- [What this task involves]: Pull out every line below that holds the word "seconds".
==== Study material
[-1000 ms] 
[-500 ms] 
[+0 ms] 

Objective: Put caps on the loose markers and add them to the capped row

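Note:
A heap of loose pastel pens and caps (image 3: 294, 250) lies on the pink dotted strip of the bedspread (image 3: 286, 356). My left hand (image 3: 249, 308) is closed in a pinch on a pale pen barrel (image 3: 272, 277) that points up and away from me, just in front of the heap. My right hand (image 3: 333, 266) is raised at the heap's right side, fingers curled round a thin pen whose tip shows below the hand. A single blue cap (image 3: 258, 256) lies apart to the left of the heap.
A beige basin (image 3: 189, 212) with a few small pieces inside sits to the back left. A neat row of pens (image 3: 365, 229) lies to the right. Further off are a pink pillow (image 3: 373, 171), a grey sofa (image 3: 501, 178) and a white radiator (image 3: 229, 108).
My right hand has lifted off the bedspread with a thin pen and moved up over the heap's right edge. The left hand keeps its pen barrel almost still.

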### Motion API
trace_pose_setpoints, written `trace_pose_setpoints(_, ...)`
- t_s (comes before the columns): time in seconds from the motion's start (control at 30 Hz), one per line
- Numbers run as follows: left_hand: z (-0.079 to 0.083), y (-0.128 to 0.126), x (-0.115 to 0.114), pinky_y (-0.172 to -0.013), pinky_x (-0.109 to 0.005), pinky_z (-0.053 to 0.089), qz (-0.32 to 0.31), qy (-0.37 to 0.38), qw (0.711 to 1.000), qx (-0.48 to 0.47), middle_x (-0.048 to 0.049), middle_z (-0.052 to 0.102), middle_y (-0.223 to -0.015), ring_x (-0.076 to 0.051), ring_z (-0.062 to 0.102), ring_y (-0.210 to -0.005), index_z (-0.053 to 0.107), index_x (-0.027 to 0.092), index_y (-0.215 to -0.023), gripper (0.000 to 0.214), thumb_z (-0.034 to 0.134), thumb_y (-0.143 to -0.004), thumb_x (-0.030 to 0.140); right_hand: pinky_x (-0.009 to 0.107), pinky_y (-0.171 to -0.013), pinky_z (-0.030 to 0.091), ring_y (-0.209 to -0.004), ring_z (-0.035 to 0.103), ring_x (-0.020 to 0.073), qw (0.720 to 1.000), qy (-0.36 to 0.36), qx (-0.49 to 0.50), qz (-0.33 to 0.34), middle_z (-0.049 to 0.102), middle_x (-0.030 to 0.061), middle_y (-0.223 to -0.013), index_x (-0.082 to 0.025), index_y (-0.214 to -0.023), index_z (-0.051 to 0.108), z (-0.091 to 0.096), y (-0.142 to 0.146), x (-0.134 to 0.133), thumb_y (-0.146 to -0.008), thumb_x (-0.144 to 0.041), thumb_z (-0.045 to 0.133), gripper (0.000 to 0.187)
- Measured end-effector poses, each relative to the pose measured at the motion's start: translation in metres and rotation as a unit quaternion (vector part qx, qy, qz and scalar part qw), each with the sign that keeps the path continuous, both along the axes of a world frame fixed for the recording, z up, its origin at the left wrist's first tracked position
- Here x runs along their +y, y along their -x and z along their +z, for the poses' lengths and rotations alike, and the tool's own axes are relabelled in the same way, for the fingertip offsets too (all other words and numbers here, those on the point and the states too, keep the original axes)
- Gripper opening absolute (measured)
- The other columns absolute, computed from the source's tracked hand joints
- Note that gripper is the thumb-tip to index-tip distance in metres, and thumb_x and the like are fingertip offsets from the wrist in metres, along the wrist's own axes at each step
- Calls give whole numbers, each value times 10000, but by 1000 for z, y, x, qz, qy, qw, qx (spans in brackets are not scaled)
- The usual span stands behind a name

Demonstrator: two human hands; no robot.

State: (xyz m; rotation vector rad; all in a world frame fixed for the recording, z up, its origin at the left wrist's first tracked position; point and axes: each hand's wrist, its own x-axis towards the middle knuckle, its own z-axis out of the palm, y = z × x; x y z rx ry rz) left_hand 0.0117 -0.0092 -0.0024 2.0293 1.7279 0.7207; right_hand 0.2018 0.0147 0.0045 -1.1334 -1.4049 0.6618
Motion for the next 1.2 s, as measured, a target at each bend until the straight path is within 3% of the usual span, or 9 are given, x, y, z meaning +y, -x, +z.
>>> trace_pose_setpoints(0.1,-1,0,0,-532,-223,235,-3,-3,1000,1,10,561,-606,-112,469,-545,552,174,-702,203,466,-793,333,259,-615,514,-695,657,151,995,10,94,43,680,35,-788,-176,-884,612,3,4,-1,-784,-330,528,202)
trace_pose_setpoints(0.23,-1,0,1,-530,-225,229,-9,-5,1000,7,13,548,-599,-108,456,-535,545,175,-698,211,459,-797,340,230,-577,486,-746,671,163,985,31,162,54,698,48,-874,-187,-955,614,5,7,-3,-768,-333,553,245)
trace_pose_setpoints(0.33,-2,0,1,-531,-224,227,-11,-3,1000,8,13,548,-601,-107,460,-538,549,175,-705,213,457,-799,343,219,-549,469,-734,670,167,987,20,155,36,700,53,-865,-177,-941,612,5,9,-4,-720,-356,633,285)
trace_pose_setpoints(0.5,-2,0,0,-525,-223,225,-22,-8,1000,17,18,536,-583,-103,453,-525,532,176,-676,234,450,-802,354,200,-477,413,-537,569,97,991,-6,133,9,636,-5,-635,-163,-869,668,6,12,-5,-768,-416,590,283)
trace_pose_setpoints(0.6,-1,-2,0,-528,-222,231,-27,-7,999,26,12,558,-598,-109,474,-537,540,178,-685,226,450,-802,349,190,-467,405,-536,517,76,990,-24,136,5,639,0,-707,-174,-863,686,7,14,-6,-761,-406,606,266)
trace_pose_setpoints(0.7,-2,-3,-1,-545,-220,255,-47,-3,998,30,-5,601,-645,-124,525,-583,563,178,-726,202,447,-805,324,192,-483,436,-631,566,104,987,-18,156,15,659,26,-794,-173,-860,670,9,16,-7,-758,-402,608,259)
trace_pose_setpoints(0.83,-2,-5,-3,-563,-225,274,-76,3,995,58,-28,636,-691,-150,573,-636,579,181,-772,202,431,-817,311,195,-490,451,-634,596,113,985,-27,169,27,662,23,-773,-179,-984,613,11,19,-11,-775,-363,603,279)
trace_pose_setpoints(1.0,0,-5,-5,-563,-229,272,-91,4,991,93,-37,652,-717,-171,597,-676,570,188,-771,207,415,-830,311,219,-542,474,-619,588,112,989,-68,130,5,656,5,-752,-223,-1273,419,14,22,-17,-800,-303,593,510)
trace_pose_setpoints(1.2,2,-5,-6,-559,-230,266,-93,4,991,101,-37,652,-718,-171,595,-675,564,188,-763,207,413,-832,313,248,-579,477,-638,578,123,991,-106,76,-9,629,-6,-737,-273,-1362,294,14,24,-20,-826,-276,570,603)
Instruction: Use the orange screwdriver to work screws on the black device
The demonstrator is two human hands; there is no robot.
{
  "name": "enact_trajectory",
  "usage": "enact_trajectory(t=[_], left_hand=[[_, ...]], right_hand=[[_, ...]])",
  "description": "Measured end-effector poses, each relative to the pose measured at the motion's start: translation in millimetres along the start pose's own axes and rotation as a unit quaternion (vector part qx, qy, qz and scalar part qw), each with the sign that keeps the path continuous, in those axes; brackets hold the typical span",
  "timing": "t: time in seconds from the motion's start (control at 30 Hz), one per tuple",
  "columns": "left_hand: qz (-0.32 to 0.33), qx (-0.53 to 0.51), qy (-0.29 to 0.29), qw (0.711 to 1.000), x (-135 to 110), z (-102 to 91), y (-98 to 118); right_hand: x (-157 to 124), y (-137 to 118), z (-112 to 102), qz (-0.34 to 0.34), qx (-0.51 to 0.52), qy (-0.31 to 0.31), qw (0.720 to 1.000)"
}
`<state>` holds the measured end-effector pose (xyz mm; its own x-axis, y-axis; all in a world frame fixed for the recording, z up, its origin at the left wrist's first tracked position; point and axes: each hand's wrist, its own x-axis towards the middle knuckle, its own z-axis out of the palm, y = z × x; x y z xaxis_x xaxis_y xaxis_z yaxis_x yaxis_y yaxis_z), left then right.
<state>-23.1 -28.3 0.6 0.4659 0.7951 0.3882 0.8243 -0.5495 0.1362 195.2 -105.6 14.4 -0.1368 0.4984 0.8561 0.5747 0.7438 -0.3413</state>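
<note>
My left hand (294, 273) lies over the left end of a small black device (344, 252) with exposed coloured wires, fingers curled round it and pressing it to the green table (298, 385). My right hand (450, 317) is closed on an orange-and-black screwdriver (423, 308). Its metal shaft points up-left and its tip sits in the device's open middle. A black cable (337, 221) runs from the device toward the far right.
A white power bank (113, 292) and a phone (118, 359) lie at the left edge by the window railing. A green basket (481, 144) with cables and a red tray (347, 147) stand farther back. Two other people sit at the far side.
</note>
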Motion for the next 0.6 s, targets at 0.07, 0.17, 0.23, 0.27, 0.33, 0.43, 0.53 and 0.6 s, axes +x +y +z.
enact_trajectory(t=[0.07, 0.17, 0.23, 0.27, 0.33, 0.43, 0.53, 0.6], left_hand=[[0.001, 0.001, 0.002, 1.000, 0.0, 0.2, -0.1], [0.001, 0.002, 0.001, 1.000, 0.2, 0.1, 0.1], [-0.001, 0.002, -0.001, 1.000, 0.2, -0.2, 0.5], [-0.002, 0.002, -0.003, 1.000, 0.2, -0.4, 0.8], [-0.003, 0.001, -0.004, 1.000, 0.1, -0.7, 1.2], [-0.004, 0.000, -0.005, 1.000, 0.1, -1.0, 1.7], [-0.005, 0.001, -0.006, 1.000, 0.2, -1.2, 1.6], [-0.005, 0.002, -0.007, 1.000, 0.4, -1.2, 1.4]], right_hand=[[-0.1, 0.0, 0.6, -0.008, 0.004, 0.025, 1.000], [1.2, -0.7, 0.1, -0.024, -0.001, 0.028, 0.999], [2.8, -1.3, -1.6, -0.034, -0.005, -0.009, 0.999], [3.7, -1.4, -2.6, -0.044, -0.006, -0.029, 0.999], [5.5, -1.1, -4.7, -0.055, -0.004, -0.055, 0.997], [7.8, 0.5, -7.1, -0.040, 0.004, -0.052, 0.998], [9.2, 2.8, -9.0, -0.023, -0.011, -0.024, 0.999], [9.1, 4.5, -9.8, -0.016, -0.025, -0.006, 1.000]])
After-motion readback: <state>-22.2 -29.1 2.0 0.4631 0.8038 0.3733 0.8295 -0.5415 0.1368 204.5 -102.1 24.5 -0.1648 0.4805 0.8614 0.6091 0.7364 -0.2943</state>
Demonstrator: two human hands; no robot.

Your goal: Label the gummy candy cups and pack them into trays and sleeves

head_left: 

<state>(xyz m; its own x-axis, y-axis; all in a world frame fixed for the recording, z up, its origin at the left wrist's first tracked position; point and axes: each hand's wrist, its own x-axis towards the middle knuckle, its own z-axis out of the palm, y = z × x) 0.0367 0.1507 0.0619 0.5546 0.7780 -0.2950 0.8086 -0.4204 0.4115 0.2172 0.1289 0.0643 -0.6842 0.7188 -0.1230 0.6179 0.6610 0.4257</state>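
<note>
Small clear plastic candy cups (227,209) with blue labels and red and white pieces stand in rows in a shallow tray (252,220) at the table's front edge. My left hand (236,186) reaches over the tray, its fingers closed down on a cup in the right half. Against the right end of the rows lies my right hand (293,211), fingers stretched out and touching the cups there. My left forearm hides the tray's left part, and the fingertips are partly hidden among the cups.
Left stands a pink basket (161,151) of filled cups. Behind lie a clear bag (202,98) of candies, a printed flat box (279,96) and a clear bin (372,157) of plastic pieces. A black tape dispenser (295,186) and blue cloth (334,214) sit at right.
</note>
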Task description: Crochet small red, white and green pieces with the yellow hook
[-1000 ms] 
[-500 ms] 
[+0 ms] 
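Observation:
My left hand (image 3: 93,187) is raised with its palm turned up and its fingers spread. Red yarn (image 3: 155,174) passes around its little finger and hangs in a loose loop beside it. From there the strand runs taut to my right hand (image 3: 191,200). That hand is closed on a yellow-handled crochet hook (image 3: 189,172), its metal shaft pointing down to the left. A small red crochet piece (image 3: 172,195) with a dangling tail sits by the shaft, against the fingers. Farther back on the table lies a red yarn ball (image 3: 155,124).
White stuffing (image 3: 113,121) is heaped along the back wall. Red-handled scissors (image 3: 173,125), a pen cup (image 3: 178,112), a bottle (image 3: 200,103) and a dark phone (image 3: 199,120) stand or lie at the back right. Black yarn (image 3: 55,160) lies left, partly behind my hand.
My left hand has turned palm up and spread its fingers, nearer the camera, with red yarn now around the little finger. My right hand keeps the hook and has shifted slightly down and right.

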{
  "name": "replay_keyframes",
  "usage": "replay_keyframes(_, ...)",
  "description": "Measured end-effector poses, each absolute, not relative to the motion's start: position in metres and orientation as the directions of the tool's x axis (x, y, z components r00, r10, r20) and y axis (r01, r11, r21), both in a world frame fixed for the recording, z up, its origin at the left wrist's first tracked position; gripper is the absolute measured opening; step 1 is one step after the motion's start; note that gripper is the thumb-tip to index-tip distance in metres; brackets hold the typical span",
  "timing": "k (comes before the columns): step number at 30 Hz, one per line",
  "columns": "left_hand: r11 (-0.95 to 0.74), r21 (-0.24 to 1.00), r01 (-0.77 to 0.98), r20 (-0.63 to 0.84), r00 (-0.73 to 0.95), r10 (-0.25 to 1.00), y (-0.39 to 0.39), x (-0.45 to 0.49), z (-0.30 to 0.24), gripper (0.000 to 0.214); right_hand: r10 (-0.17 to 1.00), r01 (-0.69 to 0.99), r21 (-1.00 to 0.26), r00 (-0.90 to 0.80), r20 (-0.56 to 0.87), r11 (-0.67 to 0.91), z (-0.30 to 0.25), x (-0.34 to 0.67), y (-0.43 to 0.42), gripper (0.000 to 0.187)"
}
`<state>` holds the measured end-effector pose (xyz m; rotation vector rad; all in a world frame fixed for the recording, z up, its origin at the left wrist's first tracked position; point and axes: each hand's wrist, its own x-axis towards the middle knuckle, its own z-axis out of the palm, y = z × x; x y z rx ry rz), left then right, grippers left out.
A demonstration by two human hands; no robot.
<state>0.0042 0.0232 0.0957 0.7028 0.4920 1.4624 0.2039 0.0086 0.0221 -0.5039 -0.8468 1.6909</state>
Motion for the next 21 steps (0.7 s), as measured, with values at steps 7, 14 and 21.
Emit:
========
- [Answer to the problem]:
- t_s (comes before the columns): time in seconds from the motion's start (control at 30 Hz), one per line
  "timing": "t: time in seconds from the motion's start (control at 30 Hz), one per tuple",

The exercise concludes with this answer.